André Ventura Sousa

Personal information
- Born: 14 April 2000 (age 26)

Chess career
- Country: Portugal
- Title: International Master (2017)
- FIDE rating: 2448 (July 2026)
- Peak rating: 2472 (May 2023)

= André Ventura Sousa =

Portuguese chess player (born 2000)

André Miguel do Vale Ventura de Sousa (born April 14, 2000) is a Portuguese chess International Master (2017), five-time Portuguese Chess Championship winner (2017, 2019, 2020, 2021, 2022).

== Chess career ==
Sousa is a five-time Portuguese Chess Championship winner: 2017, 2019, 2020, 2021, and 2022.

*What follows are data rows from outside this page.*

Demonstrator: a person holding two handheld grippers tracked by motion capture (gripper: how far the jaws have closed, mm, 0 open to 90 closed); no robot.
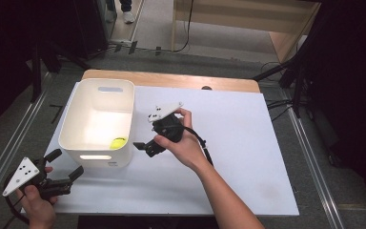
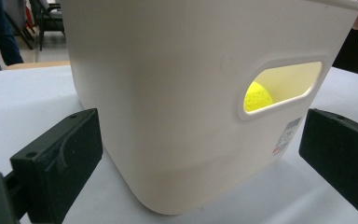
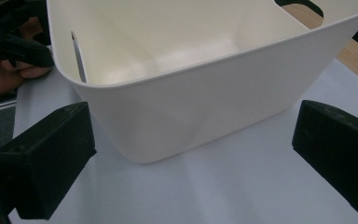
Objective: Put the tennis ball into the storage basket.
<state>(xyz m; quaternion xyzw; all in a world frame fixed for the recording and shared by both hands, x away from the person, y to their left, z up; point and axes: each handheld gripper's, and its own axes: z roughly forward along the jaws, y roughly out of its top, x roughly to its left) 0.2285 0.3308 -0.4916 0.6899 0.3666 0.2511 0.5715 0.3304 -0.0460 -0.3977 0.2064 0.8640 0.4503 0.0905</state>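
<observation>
Two grippers: both are held by a person at the table, one at each side of the bin.
Table (image 1: pixel 248 157): a white sheet is laid over a wooden top; a strip of wood is seen along the upper edge of the sheet in the high view.
Bin (image 1: pixel 96 138): a white plastic container with rounded corners is placed upright at centre left of the high view, on the white sheet. A slot handle is cut into each end wall. A small printed label is seen on the near wall, beside the slot, at right of centre in the left gripper view.
Right gripper (image 1: pixel 139 145): it is held at the centre of the high view, just beside the bin's right wall, pointed at that wall. Its jaws are spread wide, with nothing between them; in the right gripper view they are seen at the lower left and lower right, with the bin's long wall beyond them.
Left gripper (image 1: pixel 66 164): it is held at the lower left of the high view, near the bin's near corner. Its jaws are spread apart and nothing is gripped.
Ball (image 1: pixel 119 142): a small yellow-green ball is seen inside the bin, on its floor, at the near right corner. It is also visible through the slot (image 2: pixel 257 96) at right of centre in the left gripper view.
</observation>
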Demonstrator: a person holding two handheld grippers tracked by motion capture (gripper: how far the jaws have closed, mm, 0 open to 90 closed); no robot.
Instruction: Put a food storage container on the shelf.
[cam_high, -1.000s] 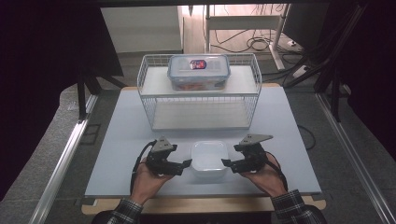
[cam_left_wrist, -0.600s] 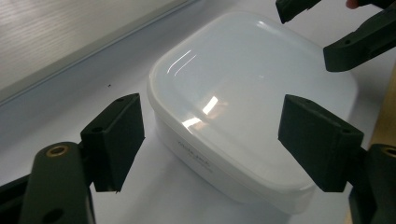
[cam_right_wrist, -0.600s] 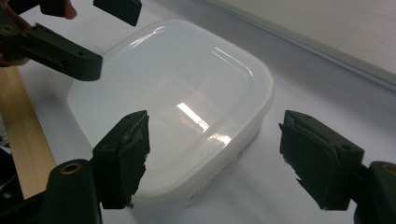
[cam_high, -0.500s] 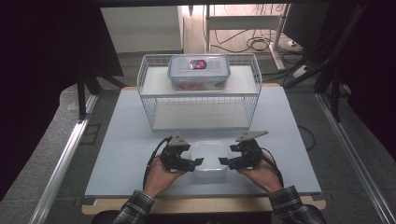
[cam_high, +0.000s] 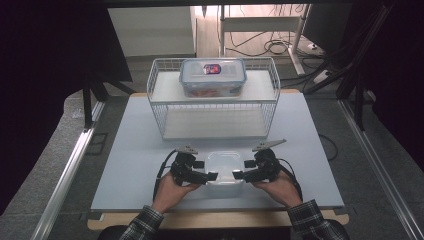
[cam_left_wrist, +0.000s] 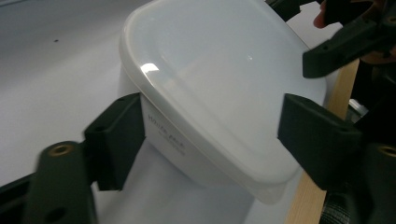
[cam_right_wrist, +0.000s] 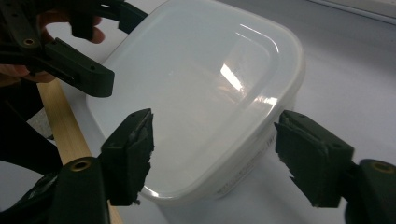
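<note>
We have the white lidded container (cam_high: 225, 167) at the table's (cam_high: 125, 150) near edge, between our left gripper (cam_high: 209, 176) and right gripper (cam_high: 239, 175); both sets of jaws have just been closing around its ends, not visibly clamped yet

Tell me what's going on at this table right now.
A person holds a tool in each hand and brings both in on a white lidded container near the front edge of the table. The left tool comes at it from one side and the right tool from the other. Their jaws have just been closing with the container's corners between them, though gaps at some pads suggest it is not yet firmly gripped. Farther back, a clear lidded box sits on top of a white wire rack.
</note>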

In 2021, in Sochi Sousa participated in single-elimination Chess World Cup and in 1st round lost to Russian Grandmaster Pavel Ponkratov.

Sousa played for Portugal in the Chess Olympiads:
- In 2016, at reserve board in the 42nd Chess Olympiad in Baku (+4, =1, -3),
- In 2018, at reserve board in the 43rd Chess Olympiad in Batumi (+5, =2, -3).
- In 2022, at third board in the 44th Chess Olympiad in Chennai (+5, =3, -2).

In 2017, he was awarded the FIDE International Master (IM) title.